The results complement a recent study where overloads did not significantly affect the strength or toughness of human vertebral trabecular bone in orthogonal loading directions [15
]. Similarly, we found that the ultimate strengths following damage were not significantly different between damage groups. Likewise, the damaged toughness measured to the ultimate strength was not significantly different between groups. However, in contrast to our results, these authors reported that on-axis toughness was correlated with Tb.N but not SMI, Tb.Th, or DA [15
]. This may be attributed to the larger range of architectural parameters in our specimens. For example, the variation in SMI in these samples was over two times larger than in the samples studied by Badiei [15
], which allows for stronger correlations. In addition, differences in tissue level behavior between aged human and young bovine trabecular bone may play a role.

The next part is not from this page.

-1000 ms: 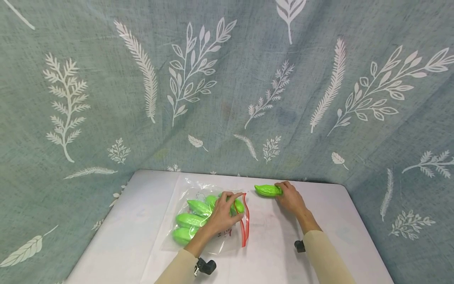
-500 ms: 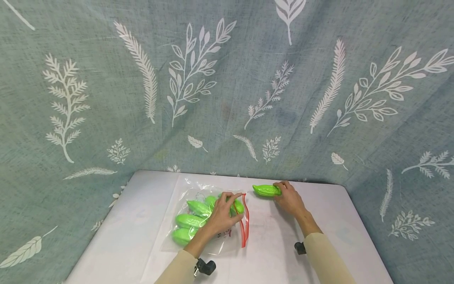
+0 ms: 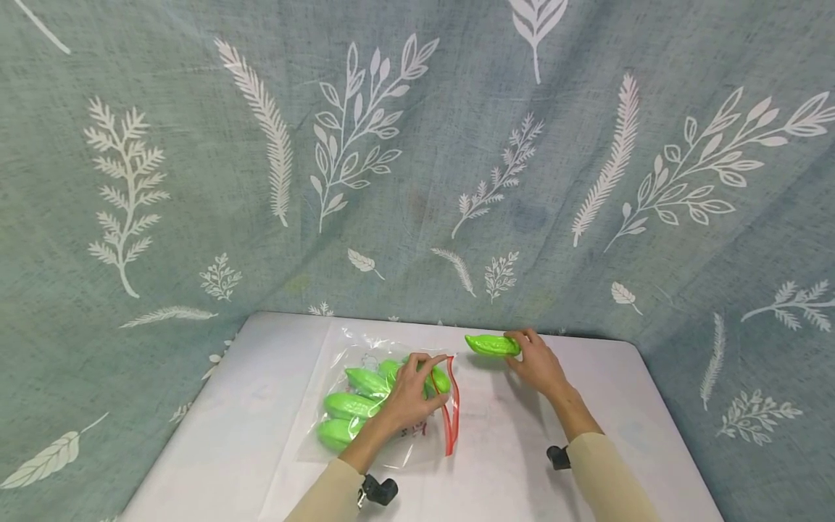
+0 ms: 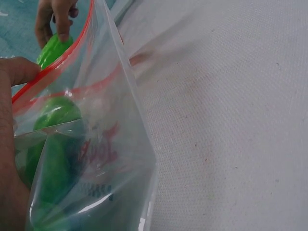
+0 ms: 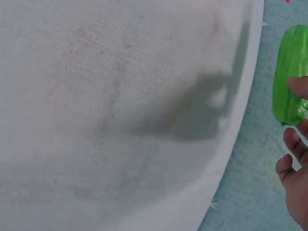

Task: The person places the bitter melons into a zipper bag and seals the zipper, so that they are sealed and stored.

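Note:
In the head view my right hand [image 3: 537,360] holds a bright green bitter melon [image 3: 492,345] by one end, above the back of the table, its pointed end toward the bag. The right wrist view shows my thumb pressed on the same melon [image 5: 291,72]. To the left lies a clear zip bag [image 3: 417,453] with a red zip edge, holding several green bitter melons [image 3: 349,405]. My left hand [image 3: 409,391] grips the bag at its mouth; in the left wrist view my thumb [image 4: 21,70] rests on the red zip edge [image 4: 60,60]. Part of the bag's contents is hidden behind that hand.
A white-covered table [image 3: 496,464] carries everything. Behind and beside it hangs a grey-green cloth [image 3: 417,181] with white leaf prints. A small black camera [image 3: 380,491] sits on the left wrist, another camera [image 3: 557,457] on the right.
My right hand has first slid the bitter melon slightly left, then raised it a little off the table. My left hand and the zip bag have stayed in place.

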The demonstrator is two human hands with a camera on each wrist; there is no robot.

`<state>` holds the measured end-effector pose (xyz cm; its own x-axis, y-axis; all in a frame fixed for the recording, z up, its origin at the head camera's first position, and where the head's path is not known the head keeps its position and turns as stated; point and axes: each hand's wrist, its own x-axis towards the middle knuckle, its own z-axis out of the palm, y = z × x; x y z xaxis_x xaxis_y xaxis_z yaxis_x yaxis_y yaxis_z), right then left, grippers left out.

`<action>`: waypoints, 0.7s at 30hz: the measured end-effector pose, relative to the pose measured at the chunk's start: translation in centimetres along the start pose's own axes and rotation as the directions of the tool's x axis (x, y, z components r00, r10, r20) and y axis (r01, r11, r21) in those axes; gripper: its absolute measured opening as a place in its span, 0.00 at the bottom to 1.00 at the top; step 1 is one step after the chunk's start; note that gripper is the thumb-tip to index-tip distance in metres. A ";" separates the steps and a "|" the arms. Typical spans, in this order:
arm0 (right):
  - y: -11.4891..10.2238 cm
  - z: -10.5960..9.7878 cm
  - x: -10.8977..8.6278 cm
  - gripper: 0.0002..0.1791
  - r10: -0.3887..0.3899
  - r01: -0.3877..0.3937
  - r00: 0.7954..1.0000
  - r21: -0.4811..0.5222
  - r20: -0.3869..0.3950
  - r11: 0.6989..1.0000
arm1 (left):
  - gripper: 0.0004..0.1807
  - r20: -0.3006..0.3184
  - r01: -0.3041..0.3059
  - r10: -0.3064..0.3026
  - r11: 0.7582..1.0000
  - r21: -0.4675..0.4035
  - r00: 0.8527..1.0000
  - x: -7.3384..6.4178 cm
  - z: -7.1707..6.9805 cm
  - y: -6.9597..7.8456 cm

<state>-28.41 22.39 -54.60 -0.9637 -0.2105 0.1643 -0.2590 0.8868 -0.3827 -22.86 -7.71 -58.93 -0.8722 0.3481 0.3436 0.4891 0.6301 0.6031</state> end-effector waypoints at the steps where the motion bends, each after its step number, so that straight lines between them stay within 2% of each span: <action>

In an in vivo study, treatment with raloxifene for 12 months increased the microdamage burden in dogs, indicated by a significantly higher mean crack length versus the control group. However, the toughness was unchanged or higher compared to controls in canine vertebral and femoral trabecular bone, respectively [34
]. These results are consistent with the present findings that density and architecture are the primary contributors to trabecular bone toughness.
Taken together, the data provide insight into the mechanisms of fracture risk reduction by anti-resorptive treatments. Although these agents are known to increase the microdamage burden [36
], they also increase bone mineral density [37
] and prevent degradation of architecture [36
]. For example, microdamage levels of 2.9 and 3.7 times that of controls were found in dogs treated with clinically relevant doses of risedronate and alendronate, respectively, which are similar to the effects reported in humans [44
]. After normalizing for volume fraction, there was no significant difference in toughness between the treatment and vehicle groups, although the alendronate group tended toward significant differences in toughness [35
]. In a more recent study, the energy to failure as a function of BMD was lower in alendronate treated dogs than in control or risedronate treated dogs [45
]. As such, toughness may begin to decline at higher microdamage burdens. Moreover, the affects may be different in osteoporotic bone due to degradation of architecture and density. As such, additional controlled studies are warranted.